I’m interested in that, too. The last I heard, people in the game recommended promo stacking to maximize the effect of a price promotion.
Interesting stuff. I’d also enjoy any insight into those e-books by obscure writers that Amazon promotes. I never imagined there was so much demand for cheezy military sci-fi. (Any written by you wouldn’t be in the cheezy category, of course)
Thank you!
I’ve seen those numbers from Bookbub before, but never would have thought to run the extra analysis to figure out conversion rates and ROI. You’ve confirmed some things about my genre (children’s) that I knew already, but it’s nice to have a benchmark for what’s average.
Great post. They mysteries surrounding book marketing continue to frustrate me. Thanks for doing all this legwork
In the past 20 months, I’ve promoted 3 lesbian fiction titles under LGBT with Bookbub. In 2015, lesfic readers were lucky to see a lesbian themed title once per month. Lately, lesbian titles seem to get in at least twice a week. That’s where Bookbub found new LGBT readers.
And, for the record, I’ve easily doubled my money on sale day on Amazon alone with all three features. My books are wide and I have multiple books out, which helps. There’s lots of sell through of my other titles which these graphs don’t even hint at because they can’t. A one book mystery author may very well not sell enough of the featured book to earn out on the day of promotion but, if that author has a catalog, They’ll earn out and then some.
This was a great analysis!

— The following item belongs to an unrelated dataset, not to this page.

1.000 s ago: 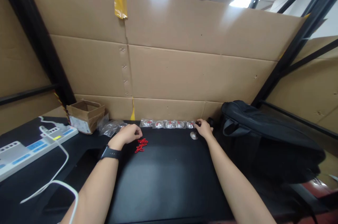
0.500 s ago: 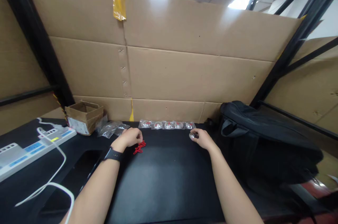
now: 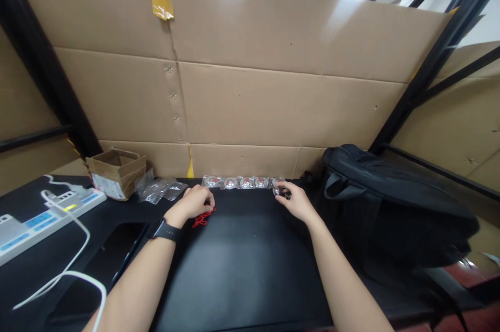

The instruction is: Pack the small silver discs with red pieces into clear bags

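My left hand (image 3: 198, 201), with a dark watch on its wrist, is closed on the upper end of a red cord (image 3: 201, 219), which trails loosely on the black table. Across from it, my right hand (image 3: 295, 200) pinches a small shiny round item (image 3: 278, 191) between thumb and fingers. Along the back of the table lies a row of several round items in clear wrappers (image 3: 246, 182), with red marks on them. The right end of this row is just behind the round item in my right hand and is partly hidden by my fingers.
At the left are an open cardboard box (image 3: 117, 171), clear plastic bags (image 3: 160, 189), a white power strip (image 3: 47, 221) with a white cable, and a dark phone-like slab (image 3: 105, 259). A black bag (image 3: 390, 212) fills the right side. Cardboard (image 3: 250, 108) stands behind.
My right hand has moved slightly left and up to the right end of the wrapped row, with the round item in it. The red cord has shifted a little under my left hand. The view has tilted slightly.
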Tool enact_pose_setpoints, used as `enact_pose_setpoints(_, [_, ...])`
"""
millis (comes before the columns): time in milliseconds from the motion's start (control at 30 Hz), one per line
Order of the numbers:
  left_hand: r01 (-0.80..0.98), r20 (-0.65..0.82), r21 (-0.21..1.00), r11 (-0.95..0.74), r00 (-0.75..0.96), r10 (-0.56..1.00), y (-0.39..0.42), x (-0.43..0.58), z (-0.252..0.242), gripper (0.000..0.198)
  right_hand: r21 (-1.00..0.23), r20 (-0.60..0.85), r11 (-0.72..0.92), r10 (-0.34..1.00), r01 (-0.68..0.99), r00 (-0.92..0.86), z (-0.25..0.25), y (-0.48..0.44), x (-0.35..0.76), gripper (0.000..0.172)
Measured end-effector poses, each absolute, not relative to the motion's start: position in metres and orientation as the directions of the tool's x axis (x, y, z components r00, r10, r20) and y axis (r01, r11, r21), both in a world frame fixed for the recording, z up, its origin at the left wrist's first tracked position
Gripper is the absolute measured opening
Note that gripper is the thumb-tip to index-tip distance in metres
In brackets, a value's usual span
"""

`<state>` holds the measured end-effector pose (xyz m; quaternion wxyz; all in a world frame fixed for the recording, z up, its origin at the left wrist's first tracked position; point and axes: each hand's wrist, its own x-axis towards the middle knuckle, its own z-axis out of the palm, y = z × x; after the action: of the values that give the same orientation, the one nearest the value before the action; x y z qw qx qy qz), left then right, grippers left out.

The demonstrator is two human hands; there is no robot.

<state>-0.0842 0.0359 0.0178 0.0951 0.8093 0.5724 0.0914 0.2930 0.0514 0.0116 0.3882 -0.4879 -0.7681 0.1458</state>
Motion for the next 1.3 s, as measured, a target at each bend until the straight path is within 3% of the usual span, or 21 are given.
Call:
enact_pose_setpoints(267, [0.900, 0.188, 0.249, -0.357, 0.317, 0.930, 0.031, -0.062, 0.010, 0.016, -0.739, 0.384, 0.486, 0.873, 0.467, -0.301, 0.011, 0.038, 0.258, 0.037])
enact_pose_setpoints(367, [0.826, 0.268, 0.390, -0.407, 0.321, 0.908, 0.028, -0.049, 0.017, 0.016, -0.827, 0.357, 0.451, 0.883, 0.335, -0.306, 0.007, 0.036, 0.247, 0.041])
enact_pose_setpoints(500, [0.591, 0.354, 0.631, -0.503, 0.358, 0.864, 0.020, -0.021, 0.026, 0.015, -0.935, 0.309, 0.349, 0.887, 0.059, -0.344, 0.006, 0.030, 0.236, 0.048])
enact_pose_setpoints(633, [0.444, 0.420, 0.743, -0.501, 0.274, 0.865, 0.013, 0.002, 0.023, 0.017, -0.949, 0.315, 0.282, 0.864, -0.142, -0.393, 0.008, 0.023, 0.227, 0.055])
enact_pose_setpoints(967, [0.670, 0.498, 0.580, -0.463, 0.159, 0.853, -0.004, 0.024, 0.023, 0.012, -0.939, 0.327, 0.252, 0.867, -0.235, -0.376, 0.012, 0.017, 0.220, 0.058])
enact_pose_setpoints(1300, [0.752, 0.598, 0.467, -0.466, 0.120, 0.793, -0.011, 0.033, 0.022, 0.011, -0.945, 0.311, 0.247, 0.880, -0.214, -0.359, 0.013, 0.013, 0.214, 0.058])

And it reinforces my experience that BookBub promotions work best for a series, where the author may only break even (or lose money) on the initial promotion, but will likely pick up earnings on the sell through.
That was definitely my experience with my SciFi series.
Thanks so much for this analysis! I’ve been banging my head against the wall for years, trying to figure out why children’s books don’t work on this supposedly amazing service of BookBub. Now I know. Cheers!
So, science does win out. So many of the articles I’ve read about this general subject and others like it, particularly around Amazon this-that and the other, for me typically wander off into the weeds and then onto near total confusion. At that point I don’t know whether I’m stupid or the article is a sham or that it doesn’t know what it is talking about. Your articles are marked by a clarity that comes from straight forward explanation. The only technical term, aside from some moderate internet jargon, I encountered was ROI. I could quickly Google a definition and calculation. This is where the science comes in. It shows. The simplicity in the concise precision of language shines through without leaving arcane ambiguities.
Even the comments were illuminating; “stacking other deal sites around BookBub”, was entirely novel to me.
Love bookbub. For past three years. Now I purchase book and it comes to me as a sample has happened three times. Bookbub says it is up to Apple . I have not been able to find solutions . It is too bad I really enjoyed bookbub and great selection of reading . If you have a solution I would appreciate your input.